TASK TO CARRY OUT - Please copy the data below exactly, from its first line through the line holding "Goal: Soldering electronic", and skip the pictures.

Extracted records
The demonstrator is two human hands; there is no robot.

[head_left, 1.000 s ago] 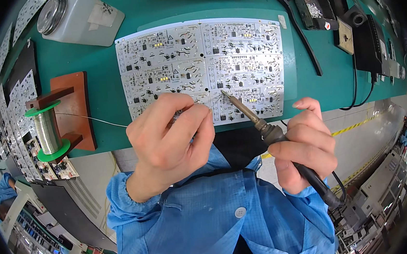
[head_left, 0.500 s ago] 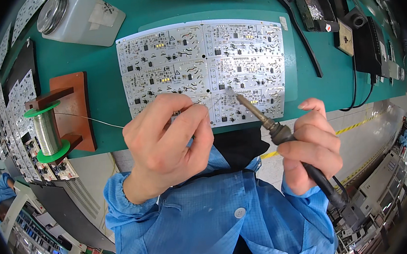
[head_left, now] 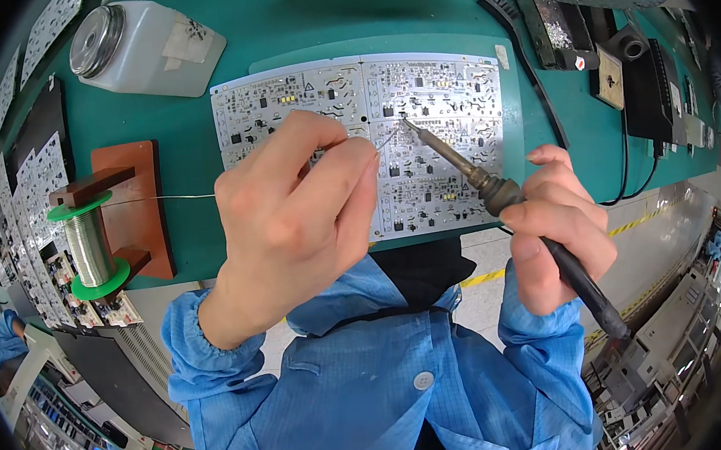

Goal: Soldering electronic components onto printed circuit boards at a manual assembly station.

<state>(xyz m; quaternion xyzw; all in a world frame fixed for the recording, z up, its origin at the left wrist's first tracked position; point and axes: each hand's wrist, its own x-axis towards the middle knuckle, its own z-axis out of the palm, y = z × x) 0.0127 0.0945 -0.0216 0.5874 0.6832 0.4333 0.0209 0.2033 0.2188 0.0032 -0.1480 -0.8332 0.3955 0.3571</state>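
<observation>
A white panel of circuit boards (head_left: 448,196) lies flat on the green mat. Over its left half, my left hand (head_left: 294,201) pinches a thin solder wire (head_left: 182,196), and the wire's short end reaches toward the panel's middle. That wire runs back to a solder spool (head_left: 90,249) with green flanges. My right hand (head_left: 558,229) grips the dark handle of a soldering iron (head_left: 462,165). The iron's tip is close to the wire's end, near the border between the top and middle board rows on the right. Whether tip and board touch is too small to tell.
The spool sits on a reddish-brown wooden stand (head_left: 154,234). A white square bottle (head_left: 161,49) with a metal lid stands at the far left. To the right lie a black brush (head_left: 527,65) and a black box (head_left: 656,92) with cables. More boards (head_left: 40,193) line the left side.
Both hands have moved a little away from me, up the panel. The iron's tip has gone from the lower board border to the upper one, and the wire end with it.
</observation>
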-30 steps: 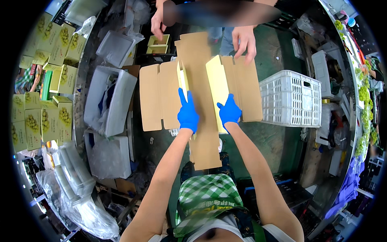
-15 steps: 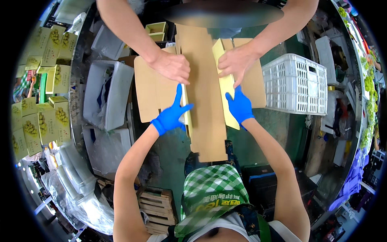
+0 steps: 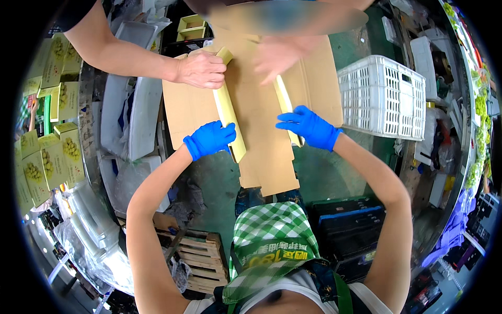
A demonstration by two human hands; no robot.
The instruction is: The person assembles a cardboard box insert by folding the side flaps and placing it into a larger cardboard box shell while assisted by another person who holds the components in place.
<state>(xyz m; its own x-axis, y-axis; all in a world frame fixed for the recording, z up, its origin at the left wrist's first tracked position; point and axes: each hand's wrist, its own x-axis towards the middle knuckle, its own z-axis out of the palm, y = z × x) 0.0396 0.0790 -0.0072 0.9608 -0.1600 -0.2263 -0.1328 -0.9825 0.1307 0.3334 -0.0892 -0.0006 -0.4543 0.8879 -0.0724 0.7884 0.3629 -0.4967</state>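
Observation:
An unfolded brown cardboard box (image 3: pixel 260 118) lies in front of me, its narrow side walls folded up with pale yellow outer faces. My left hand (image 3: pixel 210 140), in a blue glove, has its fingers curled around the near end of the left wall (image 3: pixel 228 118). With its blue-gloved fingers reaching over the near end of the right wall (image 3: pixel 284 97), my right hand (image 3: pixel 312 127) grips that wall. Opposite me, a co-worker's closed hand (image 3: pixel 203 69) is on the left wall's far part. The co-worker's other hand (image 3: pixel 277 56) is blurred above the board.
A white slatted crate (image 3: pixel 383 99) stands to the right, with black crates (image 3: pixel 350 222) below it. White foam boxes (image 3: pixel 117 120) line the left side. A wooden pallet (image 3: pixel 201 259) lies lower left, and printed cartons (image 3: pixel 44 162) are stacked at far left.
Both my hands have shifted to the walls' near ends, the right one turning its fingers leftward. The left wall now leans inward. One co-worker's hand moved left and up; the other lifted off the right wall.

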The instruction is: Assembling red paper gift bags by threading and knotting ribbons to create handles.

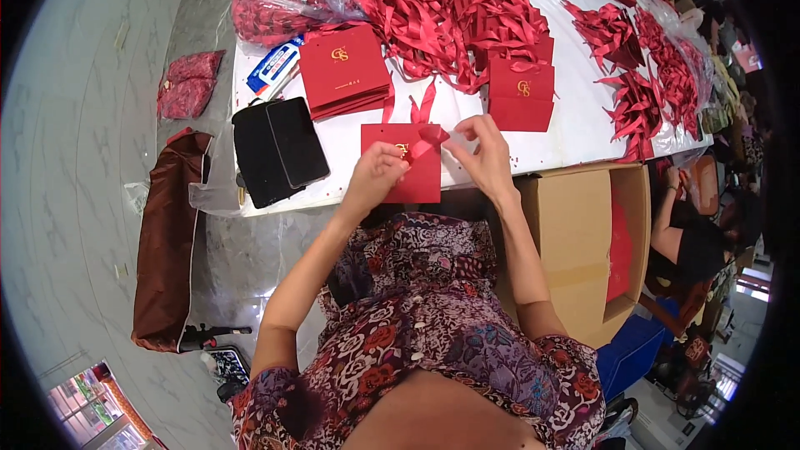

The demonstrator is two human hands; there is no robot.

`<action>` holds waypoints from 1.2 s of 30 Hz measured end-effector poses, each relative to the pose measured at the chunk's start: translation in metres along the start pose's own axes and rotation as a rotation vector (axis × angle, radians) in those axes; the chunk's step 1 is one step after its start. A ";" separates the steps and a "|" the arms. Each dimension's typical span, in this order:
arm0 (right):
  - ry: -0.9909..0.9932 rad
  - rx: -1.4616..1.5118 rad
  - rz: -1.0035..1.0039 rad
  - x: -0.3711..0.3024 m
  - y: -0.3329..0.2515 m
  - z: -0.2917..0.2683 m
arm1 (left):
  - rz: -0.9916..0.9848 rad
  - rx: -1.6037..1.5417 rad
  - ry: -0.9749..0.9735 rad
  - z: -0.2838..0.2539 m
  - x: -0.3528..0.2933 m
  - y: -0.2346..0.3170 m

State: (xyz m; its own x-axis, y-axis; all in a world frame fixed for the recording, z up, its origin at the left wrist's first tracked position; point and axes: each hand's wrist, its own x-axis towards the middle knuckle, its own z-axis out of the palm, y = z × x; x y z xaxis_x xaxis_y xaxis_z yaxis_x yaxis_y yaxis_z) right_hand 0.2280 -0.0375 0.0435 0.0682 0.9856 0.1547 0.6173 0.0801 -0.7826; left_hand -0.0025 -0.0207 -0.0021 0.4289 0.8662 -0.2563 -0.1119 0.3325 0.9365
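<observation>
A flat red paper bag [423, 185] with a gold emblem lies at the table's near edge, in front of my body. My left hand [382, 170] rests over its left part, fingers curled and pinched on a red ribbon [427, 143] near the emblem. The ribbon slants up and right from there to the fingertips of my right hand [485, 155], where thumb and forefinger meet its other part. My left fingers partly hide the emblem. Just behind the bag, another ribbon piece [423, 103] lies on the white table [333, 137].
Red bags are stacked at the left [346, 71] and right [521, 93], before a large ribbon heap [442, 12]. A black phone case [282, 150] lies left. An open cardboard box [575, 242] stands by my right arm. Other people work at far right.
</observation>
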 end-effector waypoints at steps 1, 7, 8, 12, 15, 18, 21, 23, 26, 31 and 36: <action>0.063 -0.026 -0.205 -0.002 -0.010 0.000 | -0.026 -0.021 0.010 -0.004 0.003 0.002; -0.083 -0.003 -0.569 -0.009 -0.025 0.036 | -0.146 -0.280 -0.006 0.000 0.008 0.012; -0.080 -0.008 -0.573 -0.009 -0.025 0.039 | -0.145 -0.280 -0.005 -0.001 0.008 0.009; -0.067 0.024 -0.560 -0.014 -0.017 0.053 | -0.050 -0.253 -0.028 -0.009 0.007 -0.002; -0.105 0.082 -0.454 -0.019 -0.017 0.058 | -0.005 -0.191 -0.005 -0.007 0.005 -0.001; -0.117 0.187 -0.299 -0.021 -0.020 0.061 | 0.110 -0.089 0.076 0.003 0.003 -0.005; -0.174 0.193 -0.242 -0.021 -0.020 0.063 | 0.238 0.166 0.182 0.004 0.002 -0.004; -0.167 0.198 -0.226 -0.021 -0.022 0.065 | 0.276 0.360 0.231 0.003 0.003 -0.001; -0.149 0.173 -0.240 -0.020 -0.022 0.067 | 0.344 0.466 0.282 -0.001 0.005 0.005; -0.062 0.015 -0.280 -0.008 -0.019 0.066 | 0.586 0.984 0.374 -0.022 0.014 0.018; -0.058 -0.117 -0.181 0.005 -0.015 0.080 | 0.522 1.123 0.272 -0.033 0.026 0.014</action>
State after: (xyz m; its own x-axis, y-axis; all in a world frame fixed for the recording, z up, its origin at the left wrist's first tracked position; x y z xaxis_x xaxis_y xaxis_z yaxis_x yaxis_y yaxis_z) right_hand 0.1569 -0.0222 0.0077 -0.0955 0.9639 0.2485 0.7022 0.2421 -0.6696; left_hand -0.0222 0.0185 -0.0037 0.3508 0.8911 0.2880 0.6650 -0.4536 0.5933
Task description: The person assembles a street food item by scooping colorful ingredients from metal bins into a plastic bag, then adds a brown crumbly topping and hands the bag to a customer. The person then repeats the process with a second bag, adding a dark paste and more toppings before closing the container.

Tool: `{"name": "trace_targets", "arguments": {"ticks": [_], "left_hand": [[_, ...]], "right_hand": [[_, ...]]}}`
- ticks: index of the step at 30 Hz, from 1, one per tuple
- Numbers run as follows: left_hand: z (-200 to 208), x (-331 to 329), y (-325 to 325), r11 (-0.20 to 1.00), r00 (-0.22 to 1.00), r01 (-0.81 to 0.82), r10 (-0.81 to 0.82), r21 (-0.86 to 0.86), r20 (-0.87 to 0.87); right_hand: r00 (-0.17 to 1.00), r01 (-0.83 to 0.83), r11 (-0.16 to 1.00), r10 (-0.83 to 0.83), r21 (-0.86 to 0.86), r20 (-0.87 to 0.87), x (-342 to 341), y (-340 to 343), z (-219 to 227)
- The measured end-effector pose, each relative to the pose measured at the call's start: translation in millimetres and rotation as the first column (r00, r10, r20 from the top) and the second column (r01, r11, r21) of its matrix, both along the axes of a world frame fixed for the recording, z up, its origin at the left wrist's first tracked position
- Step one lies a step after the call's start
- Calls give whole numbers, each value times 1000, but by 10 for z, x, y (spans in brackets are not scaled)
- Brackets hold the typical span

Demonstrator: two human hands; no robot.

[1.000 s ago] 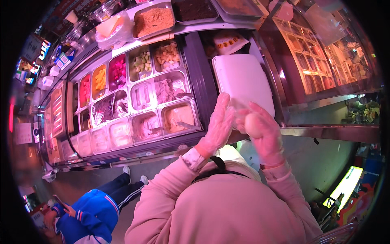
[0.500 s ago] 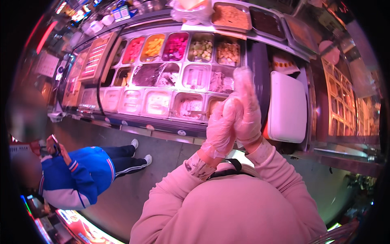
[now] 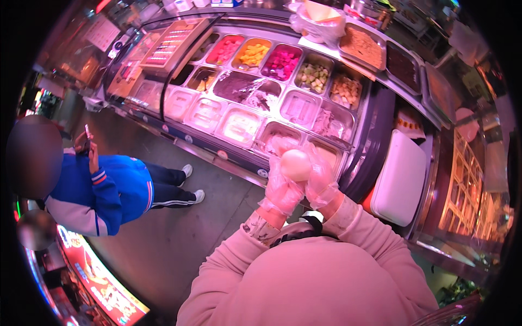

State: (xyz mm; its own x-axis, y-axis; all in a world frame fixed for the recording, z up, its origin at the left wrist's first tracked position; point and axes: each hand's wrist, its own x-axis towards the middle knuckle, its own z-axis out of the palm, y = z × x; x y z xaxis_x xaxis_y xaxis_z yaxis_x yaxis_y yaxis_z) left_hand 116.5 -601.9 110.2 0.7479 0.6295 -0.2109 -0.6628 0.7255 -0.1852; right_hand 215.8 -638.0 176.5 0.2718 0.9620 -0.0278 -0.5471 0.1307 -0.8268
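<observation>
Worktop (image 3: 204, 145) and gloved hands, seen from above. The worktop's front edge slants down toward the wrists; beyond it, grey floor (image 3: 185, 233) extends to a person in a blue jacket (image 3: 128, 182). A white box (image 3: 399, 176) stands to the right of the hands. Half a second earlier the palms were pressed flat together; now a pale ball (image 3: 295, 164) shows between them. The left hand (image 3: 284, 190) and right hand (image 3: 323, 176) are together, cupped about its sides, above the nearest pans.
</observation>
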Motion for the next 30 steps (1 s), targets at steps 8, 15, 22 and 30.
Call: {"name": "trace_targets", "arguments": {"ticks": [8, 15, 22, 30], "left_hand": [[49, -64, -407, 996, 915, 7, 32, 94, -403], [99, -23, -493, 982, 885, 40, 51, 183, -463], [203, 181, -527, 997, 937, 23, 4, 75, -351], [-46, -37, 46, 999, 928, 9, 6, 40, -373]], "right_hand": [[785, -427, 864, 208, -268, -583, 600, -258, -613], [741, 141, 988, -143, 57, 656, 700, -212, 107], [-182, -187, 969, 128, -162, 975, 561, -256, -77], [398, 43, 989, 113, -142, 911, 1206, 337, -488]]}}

COMPLETED EXERCISE -
The demonstrator is two human hands; there is no robot.

[head_left, 1.000 s ago] 
[head_left, 0.500 s ago] 
[head_left, now] 

Goal: Soldering electronic components onto printed circuit boards at a manual assembly station.

Nothing further is needed to complete this exercise.